Progress 01/01/12 to 12/31/12

Outputs
OUTPUTS: A simulation study of small sample inference in a single beta distributed population was conducted. The distribution was parameterized in terms of its mean (mu) and scale parameter (phi), which is the parameterization used for generalized linear mixed models (GLMM) in SAS's GLIMMIX procedure. Two thousand samples of sizes n = 5, 10, 15, 20, 50 and 100 were generated for a 7 x 7 array of mu ranging from 0.0588 to 0.5 and phi from 0.5 to 10.0. Each sample was fit using GLIMMIX with a logit link and both the Laplace and pseudo-likelihood methods. Convergence problems arose when mu and/or phi were small regardless of the sample size n with as few as 72 percent of the fits converging and producing estimated standard errors for mu-hat under pseudo-likelihood and as few as 81 percent under Laplace. For samples for which standard error estimates were available to construct confidence intervals for mu, the sample coverage percentages for nominal 90, 95, and 98 percent confidence levels were significantly lower than the nominal levels for nearly all n, mu and phi combinations. For small mu and phi, the sample percent coverages tended to decrease as the sample size n increased. The reasons for this counterintuitive behavior is being investigated. PARTICIPANTS: Not relevant to this project. TARGET AUDIENCES: Agricultural scientists and Experiment Station statisticians. PROJECT MODIFICATIONS: Not relevant to this project.

Impacts
The book by Gbur et al. on generalized linear mixed models will provide agricultural scientists with practical information that will enable them to become familiar with modern, theoretically sound approaches to the statistical analysis of non-normally distributed data that are commonly collected in agricultural studies.

Publications

  • Gbur, E.E., W.W. Stroup, K.S. McCarter, S. Durham, L.J. Young, M. Christman, M. West and M. Kramer (2012). Analysis of Generalized Linear Mixed Models in the Agricultural and Natural Resources Sciences. Madison, WI: American Society of Agronomy, Soil Science Society of America, Crop Science Society of America. 283 pp. (Correction list and selected data sets at www.uark.edu/misc/ncr170/)

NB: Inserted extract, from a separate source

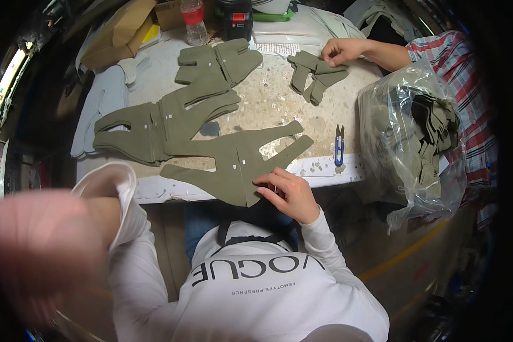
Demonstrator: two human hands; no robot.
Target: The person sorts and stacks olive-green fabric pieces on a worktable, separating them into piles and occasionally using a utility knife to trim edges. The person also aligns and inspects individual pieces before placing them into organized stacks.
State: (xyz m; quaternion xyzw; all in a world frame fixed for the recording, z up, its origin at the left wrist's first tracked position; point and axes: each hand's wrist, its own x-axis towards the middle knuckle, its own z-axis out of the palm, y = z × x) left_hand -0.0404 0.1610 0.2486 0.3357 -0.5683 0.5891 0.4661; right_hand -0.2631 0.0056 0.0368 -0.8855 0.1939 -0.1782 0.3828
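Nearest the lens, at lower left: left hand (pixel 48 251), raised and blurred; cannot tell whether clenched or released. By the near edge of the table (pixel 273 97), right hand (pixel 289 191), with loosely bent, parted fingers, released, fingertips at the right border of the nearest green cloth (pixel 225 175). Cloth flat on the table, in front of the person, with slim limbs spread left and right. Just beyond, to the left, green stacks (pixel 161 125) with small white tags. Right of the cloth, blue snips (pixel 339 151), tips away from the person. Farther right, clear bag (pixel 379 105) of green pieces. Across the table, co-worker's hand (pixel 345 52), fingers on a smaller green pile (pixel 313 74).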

Progress 01/01/11 to 12/31/11

Outputs
OUTPUTS: A survey of the published literature on the numerical algorithms used in the SAS procedure GLIMMIX has been conducted. The initial set of simulation studies for the gamma and beta distribution has been set up. SAS will be used to conduct the simulation. A book on the application of generalized linear mixed models to agricultural studies using GLIMMIX has been written and will be published jointly by the American Society of Agronomy, Crop Science Society of America, and Soil Science Society of America in the early part of 2012. The book includes sections on the selection of algorithms, examples of power studies, and comments on small sample issues in the context of various data analyses. PARTICIPANTS: Not relevant to this project. TARGET AUDIENCES: Agricultural scientists and experiment station statisticians. PROJECT MODIFICATIONS: Not relevant to this project.

Impacts
The book on generalized linear mixed models will provide agricultural scientists with practical information that will enable them to become familiar with modern, theoretically sound approaches to the statistical analysis of non-normally distributed data that are commonly collected in agricultural studies.

Publications

  • Gbur, E.E., W.W. Stroup, K.S. McCarter, S. Durham, L.J. Young, M. Christman, M. West and M. Kramer (2012). Analysis of Generalized Linear Mixed Models in the Agricultural and Natural Resources Sciences. Madison, WI: American Society of Agronomy, Soil Science Society of America, Crop Science Society of America. In press.